I want to make it clear that you don’t HAVE to flash Tasmota firmware, but that you CAN flash Tasmota. Tasmota has a lot of advanced features. With Tasmota you can add lights to Device Groups. You can hook wall switches up in various locations to control lights WITHOUT a physical traveler wire connected between the switches.
Did you ever have an LED light that doesn’t seem to illuminate until the intensity is fairly high? Tasmota has power settings to correct the range intensity. On my garage door I only need to initialize the relay to open the door. Leaving the relay in an open or closed state is problematic and makes crazy things happen. Tasmota lets you just tap the relay. I can go on and on and on.
If you just want to add a light to Home Assistant and control it from Home Assistant then you don’t need Tasmota
Tasmota Light Installation and Configuration
Once you navigate to that page you’ll see a place where you can do the OTA Update. Download the file named tasmota.bin.gz from this page
It’s very important that you use tasmota.bin.gz. There are a whole bunch of files on that page. Once you flash Tasmota the fun starts all over again. Look for a WiFi network called Tasmota something or other and you should get a pop up allowing you to connect to your home WiFi network. If it doesn’t pop up, then go to
in your browser again. Once connected find your device IP on your network (it is probably the same as it was when the bulb was ESPHome) and open that address in your browser. You’ll get a generic looking Tasmosta page. Go to “Configuration” and then “Configure Other”
Then paste in the following code in the section that says “Template”
Hit save and it will reboot. When it comes back online it will look like this:
Now you have complete control over color, hues, whatever. You can easily incorporate your Tasmota device into home assistant using MQTT. It will then appear under the Tasmota integration in Home Assistant. Yes, I have 31 Tasmota devices on my network.
I’m serious about local control. I have weaned myself off of light bulbs, outlets, and LED strips that cannot be flashed with Tasmota, or other locally controlled firmwares.
Everything can be controlled by your Home Assistant web console (which is also local).
And if you have an Alexa you can integrate it with Home Assistant to discover all these Tasmota devices.

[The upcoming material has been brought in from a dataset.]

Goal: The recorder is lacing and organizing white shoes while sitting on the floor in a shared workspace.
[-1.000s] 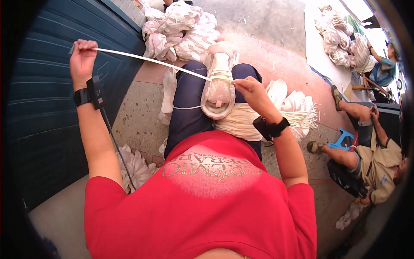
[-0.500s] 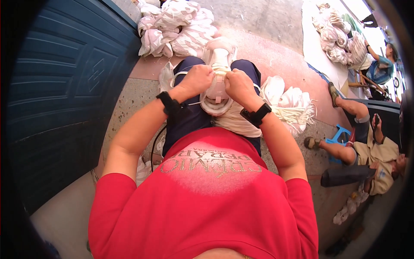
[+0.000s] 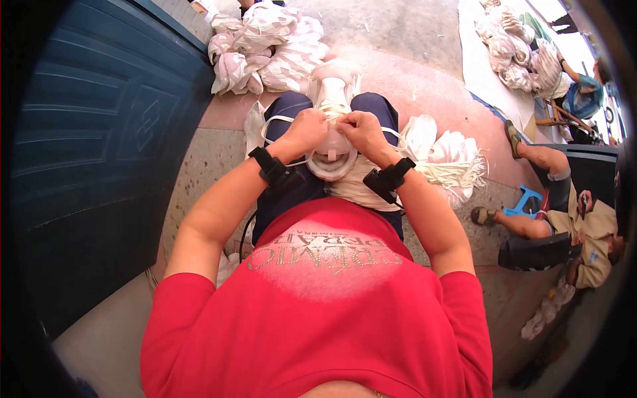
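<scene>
1. Pale bundles wrapped in white plastic (image 3: 265, 46) lie heaped on the floor at the top, just beside the blue door.
2. A second heap of the same white wrapped bundles (image 3: 514, 50) sits on a light sheet at the upper right, near a person in a turquoise top.
3. A further pile of white bags (image 3: 441, 152) rests on the floor at the wearer's right knee, loose strings trailing from its edge.
4. Printed lettering (image 3: 325, 249) in a pale, glittery tone runs across the chest of the red shirt, seen upside down from the head camera.
5. No signs or screens show.
</scene>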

Yeah, I know. I just incorporated the biggest spy device on the planet into my home network. But in my defense, all my IoT Tasmota devices, cameras, Alexa’s, and Smart TV’s are on a separate network in my home. My personal computers are on another network subnet and some firewall rules prevent my IoT stuff from even knowing my personal computers exist.
Anyway, once the device is installed in Home Assistant you can click on it and you’ll see this:
From here you can rename the device and add it to your main dashboard just by clicking. Easy money. Once it is on the dashboard, clicking on it will get you a color palette. And as you can see I have 6 of these Kauf bulbs in my home………with more on the way!
Tasmota Light Wrap Up
If you are a Home Assistant user and a Home Assistant NEWBIE you probably want to stop at the ESPHome configuration as it comes out of the box. Plug it in, connect to your wifi and Home Assistant finds it, and it is essentially fully configured.

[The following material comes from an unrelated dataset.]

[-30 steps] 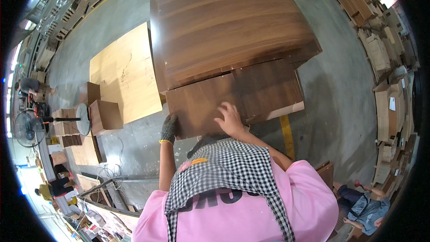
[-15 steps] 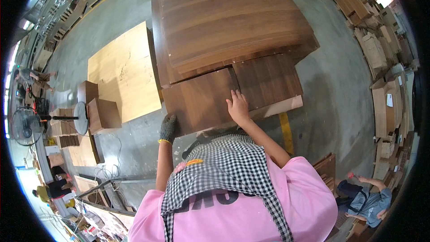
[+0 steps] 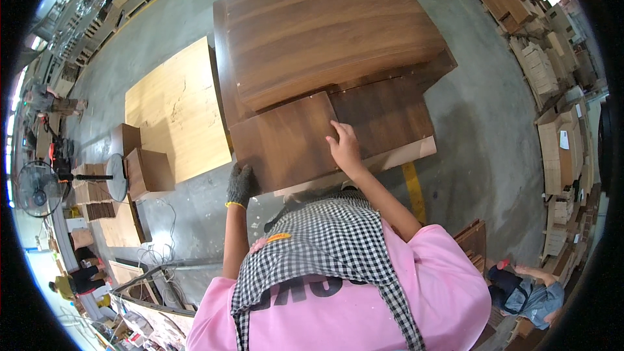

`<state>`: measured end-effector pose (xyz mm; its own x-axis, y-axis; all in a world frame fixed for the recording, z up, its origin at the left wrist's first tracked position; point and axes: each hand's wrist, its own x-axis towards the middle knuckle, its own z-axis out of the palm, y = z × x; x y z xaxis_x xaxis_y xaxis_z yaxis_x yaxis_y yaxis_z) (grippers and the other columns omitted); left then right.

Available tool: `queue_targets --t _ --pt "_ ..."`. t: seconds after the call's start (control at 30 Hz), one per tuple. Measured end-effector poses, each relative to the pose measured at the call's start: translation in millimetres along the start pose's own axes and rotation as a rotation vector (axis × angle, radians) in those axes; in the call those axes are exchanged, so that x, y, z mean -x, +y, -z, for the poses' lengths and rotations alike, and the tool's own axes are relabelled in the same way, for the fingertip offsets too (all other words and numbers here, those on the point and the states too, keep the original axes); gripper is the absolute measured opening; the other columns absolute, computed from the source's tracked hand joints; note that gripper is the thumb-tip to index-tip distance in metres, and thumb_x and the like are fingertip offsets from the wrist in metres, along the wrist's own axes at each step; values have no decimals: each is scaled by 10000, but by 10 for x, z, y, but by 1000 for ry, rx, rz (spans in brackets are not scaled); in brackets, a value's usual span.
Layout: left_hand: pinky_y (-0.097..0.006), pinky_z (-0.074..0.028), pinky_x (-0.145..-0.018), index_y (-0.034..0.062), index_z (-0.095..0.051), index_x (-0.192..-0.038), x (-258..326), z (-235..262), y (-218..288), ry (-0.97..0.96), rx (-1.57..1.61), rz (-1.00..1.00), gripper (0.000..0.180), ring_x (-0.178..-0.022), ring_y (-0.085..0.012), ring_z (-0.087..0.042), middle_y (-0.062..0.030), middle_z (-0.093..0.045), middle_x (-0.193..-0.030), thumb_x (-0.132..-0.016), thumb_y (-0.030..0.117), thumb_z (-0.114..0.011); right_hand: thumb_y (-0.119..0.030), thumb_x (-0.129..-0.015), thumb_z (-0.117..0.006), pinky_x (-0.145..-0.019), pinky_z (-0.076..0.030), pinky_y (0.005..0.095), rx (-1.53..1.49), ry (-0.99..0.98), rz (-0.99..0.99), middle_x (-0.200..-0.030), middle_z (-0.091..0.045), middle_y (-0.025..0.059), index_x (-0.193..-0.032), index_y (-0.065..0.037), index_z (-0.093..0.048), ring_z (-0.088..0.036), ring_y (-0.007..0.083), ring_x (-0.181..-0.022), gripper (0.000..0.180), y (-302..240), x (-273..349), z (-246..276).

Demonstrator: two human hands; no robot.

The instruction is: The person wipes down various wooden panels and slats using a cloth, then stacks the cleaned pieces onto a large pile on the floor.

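A dark brown wood-grain panel (image 3: 283, 140) lies in front of me at a slight tilt, its near edge lifted off what is beneath. My left hand (image 3: 240, 184), in a grey knit glove with a yellow cuff, is closed around its near left corner. My bare right hand (image 3: 345, 147) is at the panel's right edge, index finger stretched forward and thumb apart. To the right of that edge lies a second dark brown panel (image 3: 387, 117), level and partly under my right hand. Behind both rises a stack of large brown panels (image 3: 338, 32).
Pale cardboard (image 3: 403, 156) sticks out under the panels' near side. On the left are a light plywood sheet (image 3: 175, 110), brown boxes (image 3: 148, 172) and a standing fan (image 3: 40, 188). One person (image 3: 530, 296) is at lower right. Wood stacks (image 3: 559, 149) line the right side.
The panel in my left hand has risen at its near side and shifted slightly left, showing cardboard beneath. My right hand's fingers, flat and spread before, are now more bent at its edge.
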<state>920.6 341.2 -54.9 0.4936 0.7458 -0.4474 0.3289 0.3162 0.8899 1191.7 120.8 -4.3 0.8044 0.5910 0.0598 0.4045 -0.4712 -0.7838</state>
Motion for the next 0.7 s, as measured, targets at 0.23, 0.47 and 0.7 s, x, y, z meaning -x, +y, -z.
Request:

If you prefer MQTT, as I do, then flash to Tasmota. It takes a few extra steps but the MQTT control is pretty cool. There are some advanced techniques you can do with Tasmota and MQTT such as creating device groups. Issue one command, and turn on multiple lights. In fact Tasmota is so powerful it is impossible to do anything but scratch the surface here. Yeah, it’s geeky ………..but the POWER!
If you want a smart light for Home Automation, and specifically Home Assistant, this is your Huckleberry.